Cuba: más allá del Estado

Ciudad de México /

Cuba está experimentando actualmente una de sus crisis económicas y sociales más graves desde la Revolución de 1959, caracterizada por escasez generalizada, apagones energéticos, hiperinflación y emigración masiva. Esta situación se ha agravado por las sanciones intensificadas de EE.UU. bajo la administración Trump, incluyendo un bloqueo a las importaciones de petróleo, junto con desafíos económicos internos y factores globales como las secuelas del COVID-19 y el declive del turismo. A continuación, esbozaré los aspectos clave basados en informes recientes.

La economía de Cuba ha estado en declive durante varios años, con el PIB contrayéndose consecutivamente de 2023 a 2025, sin recuperarse de la pandemia. A principios de 2026, la inflación supera el 15%, y el peso cubano ha caído en valor, haciendo que los bienes básicos sean inasequibles para muchos. El salario mensual promedio es de alrededor de $14-20, con el 89% de la población viviendo en pobreza extrema.
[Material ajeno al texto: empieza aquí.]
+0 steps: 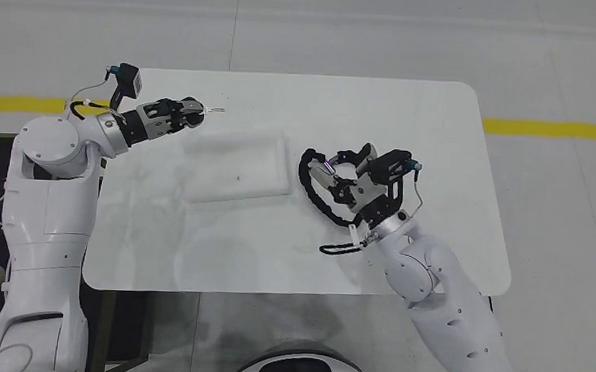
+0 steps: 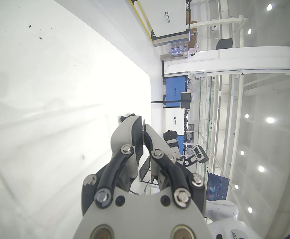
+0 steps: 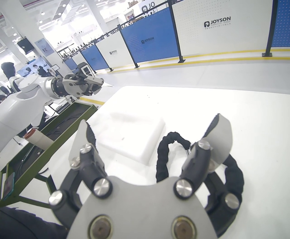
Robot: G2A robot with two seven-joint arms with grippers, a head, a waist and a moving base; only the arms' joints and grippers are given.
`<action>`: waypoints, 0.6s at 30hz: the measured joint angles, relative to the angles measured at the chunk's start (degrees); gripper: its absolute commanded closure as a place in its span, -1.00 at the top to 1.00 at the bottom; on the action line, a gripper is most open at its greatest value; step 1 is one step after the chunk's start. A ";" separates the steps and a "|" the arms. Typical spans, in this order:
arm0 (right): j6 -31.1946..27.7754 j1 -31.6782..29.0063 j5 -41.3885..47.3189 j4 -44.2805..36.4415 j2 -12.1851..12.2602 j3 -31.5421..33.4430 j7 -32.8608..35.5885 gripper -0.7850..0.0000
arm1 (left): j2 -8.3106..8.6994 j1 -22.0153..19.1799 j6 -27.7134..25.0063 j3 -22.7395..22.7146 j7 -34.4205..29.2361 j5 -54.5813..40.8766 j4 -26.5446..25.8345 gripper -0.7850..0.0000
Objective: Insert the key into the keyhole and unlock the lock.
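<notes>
A black fabric-sleeved cable lock (image 1: pixel 311 190) lies looped on the white table (image 1: pixel 451 123), right of centre. My right gripper (image 1: pixel 341 166) hangs open just over it. In the right wrist view the lock's loop (image 3: pixel 168 147) curves between that gripper's (image 3: pixel 151 123) spread fingers, and a small metal part shows by one finger; the keyhole is hidden. My left gripper (image 1: pixel 195 110) is held above the table's far left corner, shut on a thin metal key (image 1: pixel 214 110) that sticks out from its tips. The left wrist view shows the key's edge (image 2: pixel 143 134) pinched between the pads.
A flat white foam block (image 1: pixel 237 166) lies on the table between the two arms, next to the lock. A green-framed cart (image 3: pixel 56 140) with a paper roll stands beside the table's left side.
</notes>
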 measured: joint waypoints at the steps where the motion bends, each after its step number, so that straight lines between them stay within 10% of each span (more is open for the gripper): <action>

El país depende en gran medida del petróleo importado (principalmente de Venezuela y México), pero las tarifas y decomisos de buques cisterna por parte de EE.UU. desde enero de 2026 han provocado escasez aguda de combustible, forzando medidas de racionamiento de emergencia. Esto ha resultado en apagones prolongados —hasta 20 horas diarias en algunas áreas— deteniendo la producción industrial, el transporte y la agricultura. El turismo, una fuente clave de ingresos, permanece por debajo de los niveles previos a 2019, y las reservas de divisas fuertes están disminuyendo. El gobierno ha implementado restricciones como horarios reducidos en oficinas y priorización de combustible para servicios esenciales (salud, producción de alimentos, educación), pero los críticos argumentan que son insuficientes en medio de ineficiencias sistémicas.

Socialmente, la crisis ha llevado a condiciones humanitarias graves. La escasez de alimentos, medicinas y agua es rampante; una encuesta de 2025 encontró que el 70% de los cubanos salta comidas diariamente, y solo el 30% de las medicinas esenciales están disponibles. La mortalidad infantil ha aumentado de 5 por 1,000 nacidos vivos en 2021 a 14 por 1,000 a finales de 2025, mientras que enfermedades como el dengue y el chikungunya están en aumento debido a sistemas fallidos de gestión de residuos. La migración masiva es un sello distintivo. Las preocupaciones por derechos humanos persisten, con más de 1,150 presos políticos reportados y represión continua de la disidencia, incluyendo críticas al manejo de la crisis por parte del gobierno. La ONU ha advertido sobre un posible “colapso humanitario”, con servicios esenciales en riesgo debido a la escasez de combustible.

Está crisis sostenida por tantos años debido a presiones de Estados Unidos por no querer tener a un vecino amigo de adversarios tan cercano a sus costas, no debe de ninguna manera estar siendo pagada por el pueblo cubano. Debemos todos operar desde nuestras conciencias para lograr que el bloqueo económico no afecte lo esencial: la vida de tantos cubanos que permanecen en la Isla. Debe de existir una red de sociedad civil a sociedad civil, que trascienda diferencias entre regímenes. Porque finalmente los Estados están conformados por personas, por seres humanos, que no tenemos porqué sufrir las consecuencias geopolíticas.

Hagamos la diferencia. Apoyemos decididamente al pueblo cubano.